__TASK REQUIREMENTS__:
Below are some records. Print exactly the lines between the one holding "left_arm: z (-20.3" and the one holding "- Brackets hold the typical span", inclusive, and nothing else.

[Start of section]

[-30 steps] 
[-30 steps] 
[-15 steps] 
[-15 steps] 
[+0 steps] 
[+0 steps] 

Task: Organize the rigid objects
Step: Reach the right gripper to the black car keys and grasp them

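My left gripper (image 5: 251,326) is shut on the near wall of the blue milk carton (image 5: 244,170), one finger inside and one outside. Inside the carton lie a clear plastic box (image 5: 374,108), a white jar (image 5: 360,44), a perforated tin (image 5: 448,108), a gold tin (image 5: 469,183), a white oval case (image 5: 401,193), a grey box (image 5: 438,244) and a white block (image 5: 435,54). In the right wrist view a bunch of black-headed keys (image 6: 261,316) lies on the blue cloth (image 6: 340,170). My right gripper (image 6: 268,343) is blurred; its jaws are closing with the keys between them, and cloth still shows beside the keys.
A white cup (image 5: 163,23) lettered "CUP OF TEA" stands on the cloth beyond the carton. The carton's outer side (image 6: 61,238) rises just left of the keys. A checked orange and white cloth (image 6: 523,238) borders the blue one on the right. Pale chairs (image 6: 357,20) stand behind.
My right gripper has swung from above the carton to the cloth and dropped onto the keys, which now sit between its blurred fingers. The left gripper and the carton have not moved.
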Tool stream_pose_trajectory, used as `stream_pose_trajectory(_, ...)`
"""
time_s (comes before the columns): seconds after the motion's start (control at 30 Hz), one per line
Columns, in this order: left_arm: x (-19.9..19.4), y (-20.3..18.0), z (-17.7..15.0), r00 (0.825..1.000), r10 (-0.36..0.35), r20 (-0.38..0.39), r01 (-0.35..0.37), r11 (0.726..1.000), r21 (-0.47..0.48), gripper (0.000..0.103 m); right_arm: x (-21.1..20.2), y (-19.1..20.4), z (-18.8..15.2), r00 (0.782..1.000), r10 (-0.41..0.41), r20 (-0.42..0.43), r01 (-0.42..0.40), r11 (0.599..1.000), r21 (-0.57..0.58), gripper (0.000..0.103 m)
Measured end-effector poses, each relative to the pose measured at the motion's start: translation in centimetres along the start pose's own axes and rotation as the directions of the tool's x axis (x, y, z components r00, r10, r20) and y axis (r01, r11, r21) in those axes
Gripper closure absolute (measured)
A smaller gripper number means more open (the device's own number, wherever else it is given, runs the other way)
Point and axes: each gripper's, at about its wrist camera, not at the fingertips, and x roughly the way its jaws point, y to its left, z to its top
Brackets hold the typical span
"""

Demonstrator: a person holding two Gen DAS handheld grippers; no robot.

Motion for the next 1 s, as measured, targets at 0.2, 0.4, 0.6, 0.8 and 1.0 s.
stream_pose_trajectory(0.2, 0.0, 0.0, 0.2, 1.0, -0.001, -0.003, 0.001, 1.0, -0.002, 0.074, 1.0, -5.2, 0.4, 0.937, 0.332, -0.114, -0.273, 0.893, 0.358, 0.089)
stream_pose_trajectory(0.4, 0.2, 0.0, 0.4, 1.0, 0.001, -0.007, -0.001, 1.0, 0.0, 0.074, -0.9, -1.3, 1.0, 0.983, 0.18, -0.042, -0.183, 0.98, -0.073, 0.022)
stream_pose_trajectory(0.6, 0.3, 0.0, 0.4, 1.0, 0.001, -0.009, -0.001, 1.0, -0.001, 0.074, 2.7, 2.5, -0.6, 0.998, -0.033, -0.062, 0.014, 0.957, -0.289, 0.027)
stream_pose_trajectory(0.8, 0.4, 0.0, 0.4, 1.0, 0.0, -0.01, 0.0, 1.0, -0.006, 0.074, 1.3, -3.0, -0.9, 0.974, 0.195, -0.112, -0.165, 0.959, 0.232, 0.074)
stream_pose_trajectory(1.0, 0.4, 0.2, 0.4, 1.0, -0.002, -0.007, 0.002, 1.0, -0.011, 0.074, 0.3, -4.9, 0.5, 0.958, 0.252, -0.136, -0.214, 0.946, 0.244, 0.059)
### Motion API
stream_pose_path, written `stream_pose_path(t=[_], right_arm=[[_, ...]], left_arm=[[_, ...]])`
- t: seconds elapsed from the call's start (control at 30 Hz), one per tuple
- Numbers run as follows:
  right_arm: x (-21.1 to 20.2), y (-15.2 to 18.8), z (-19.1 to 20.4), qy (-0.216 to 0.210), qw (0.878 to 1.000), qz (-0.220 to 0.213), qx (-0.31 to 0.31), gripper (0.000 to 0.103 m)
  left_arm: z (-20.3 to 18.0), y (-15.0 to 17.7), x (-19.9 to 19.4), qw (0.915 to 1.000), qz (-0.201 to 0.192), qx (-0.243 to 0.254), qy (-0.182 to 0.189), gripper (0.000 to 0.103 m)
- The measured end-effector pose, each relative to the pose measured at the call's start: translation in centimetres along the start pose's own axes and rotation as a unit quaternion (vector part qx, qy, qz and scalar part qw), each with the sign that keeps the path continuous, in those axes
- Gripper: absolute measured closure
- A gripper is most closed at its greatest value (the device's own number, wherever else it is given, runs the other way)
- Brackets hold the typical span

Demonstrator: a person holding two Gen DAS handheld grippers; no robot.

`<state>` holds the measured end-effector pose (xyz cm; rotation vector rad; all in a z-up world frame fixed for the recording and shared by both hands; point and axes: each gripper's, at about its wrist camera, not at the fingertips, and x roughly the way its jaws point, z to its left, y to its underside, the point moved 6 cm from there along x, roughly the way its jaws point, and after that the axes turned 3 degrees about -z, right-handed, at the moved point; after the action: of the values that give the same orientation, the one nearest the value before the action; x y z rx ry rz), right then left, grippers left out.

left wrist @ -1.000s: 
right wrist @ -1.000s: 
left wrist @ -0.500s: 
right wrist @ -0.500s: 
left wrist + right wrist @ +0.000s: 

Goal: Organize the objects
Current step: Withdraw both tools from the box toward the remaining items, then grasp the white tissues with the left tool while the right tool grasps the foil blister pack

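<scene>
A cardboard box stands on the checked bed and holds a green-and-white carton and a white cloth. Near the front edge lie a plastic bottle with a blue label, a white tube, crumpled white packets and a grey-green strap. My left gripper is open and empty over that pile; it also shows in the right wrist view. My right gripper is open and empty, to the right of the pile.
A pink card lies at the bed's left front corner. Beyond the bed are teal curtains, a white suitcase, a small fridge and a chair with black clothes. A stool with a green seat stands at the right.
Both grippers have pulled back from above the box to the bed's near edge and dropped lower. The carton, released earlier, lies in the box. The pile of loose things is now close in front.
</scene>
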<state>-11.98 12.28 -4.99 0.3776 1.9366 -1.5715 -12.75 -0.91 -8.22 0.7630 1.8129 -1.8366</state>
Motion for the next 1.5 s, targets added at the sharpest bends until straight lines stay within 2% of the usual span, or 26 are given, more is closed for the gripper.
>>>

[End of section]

__RESPONSE AREA__:
  left_arm: z (-20.3 to 18.0), y (-15.0 to 17.7), x (-19.9 to 19.4), qw (0.915 to 1.000), qz (-0.201 to 0.192), qx (-0.243 to 0.254), qy (-0.182 to 0.189), gripper (0.000 to 0.103 m)
- The measured end-effector pose, each relative to the pose measured at the call's start: translation in centimetres along the start pose's own axes and rotation as a unit quaternion (vector part qx, qy, qz and scalar part qw), each with the sign that keeps the path continuous, in those axes
- Gripper: absolute measured closure
- A gripper is most closed at its greatest value (the device's own number, wherever else it is given, runs the other way)
- Brackets hold the typical span

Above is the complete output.